POET était motivé par un paradoxe, indique Wang. Si vous essayez de résoudre un problème, vous échouerez ; si vous n’essayez pas de le résoudre, vous avez plus de chances de réussir. C’est l’une des idées que Clune tire de son analogie avec l’évolution — les résultats étonnants qui émergent d’un processus apparemment aléatoire ne peuvent souvent pas être recréés en prenant des mesures délibérées vers la même fin.
POET démarre avec un agent à deux jambes dans un environnement simple, tel qu’un chemin plat sans obstacles. Au début, l’agent ne sait pas quoi faire de ses jambes et ne peut pas marcher. Mais par essais et erreurs, l’algorithme d’apprentissage par renforcement qui le contrôle apprend à se déplacer sur un terrain plat. POET génère alors un nouvel environnement aléatoire qui est différent, mais pas nécessairement plus difficile.

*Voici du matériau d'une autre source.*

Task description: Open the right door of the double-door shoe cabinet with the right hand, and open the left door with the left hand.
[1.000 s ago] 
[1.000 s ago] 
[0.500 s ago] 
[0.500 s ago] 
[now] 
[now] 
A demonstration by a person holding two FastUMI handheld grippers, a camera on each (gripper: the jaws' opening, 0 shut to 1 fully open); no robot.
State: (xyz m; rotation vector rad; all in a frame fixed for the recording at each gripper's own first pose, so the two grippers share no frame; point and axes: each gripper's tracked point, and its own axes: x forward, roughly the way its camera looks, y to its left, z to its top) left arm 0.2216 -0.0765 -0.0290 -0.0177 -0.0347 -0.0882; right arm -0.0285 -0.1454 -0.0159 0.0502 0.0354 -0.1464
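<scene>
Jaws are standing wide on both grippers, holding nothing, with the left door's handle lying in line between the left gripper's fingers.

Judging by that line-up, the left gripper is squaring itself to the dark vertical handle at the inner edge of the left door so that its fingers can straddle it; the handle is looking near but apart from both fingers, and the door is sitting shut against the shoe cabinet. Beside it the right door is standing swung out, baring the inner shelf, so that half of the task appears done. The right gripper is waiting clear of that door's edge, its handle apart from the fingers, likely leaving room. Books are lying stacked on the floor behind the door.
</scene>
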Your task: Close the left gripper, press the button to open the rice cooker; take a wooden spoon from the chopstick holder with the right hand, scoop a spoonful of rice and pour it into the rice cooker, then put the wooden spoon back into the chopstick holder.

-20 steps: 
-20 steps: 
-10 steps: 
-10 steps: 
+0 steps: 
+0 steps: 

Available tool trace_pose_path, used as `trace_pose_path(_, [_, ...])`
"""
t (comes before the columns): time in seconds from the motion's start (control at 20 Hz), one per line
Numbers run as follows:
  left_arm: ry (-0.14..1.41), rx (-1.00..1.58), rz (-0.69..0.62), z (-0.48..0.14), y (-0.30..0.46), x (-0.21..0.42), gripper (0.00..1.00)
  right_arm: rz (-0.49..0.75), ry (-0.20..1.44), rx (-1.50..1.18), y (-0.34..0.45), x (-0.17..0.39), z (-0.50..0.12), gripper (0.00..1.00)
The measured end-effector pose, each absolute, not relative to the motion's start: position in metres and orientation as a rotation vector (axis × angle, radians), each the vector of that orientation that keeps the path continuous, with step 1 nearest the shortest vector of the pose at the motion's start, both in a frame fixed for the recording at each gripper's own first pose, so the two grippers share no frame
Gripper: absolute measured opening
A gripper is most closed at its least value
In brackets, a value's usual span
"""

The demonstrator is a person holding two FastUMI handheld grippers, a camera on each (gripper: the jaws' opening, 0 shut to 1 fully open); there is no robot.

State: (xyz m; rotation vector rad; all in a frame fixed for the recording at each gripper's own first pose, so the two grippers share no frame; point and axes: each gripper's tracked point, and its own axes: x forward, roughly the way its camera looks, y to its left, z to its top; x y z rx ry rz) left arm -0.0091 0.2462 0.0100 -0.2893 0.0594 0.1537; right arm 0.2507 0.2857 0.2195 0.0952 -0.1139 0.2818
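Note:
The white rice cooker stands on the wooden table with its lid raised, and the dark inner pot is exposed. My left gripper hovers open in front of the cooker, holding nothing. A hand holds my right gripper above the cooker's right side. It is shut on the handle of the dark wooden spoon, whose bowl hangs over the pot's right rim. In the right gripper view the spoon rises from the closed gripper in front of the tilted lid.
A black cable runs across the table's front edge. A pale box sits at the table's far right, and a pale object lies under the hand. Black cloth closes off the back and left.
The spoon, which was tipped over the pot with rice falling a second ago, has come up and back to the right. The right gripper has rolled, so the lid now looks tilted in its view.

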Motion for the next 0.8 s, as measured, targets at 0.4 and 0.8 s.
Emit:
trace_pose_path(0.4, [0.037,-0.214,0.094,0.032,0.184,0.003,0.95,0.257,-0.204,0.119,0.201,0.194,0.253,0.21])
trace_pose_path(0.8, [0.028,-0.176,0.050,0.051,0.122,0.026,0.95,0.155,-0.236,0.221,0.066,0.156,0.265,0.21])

L’agent essaie d’y marcher. S’il y a des obstacles dans ce nouvel environnement, l’agent apprend à les surmonter. Chaque fois qu’un agent réussit ou se bloque, il est déplacé vers un nouvel environnement. Au fil du temps, les agents apprennent une gamme d’actions de marche et de saut qui leur permettent de naviguer sur des parcours d’obstacles de plus en plus difficiles.
POET entraîne ses robots bien différemment des humains : il prend des chemins erratiques et peu intuitifs vers le succès. À chaque étape, les bots essaient de trouver une solution à tout défi auquel ils sont confrontés. En faisant face à une sélection aléatoire d’obstacles placés sur leur chemin, ils s’améliorent globalement. Mais il n’y a pas de point final à ce processus, pas de test ultime à réussir ou de score élevé à battre.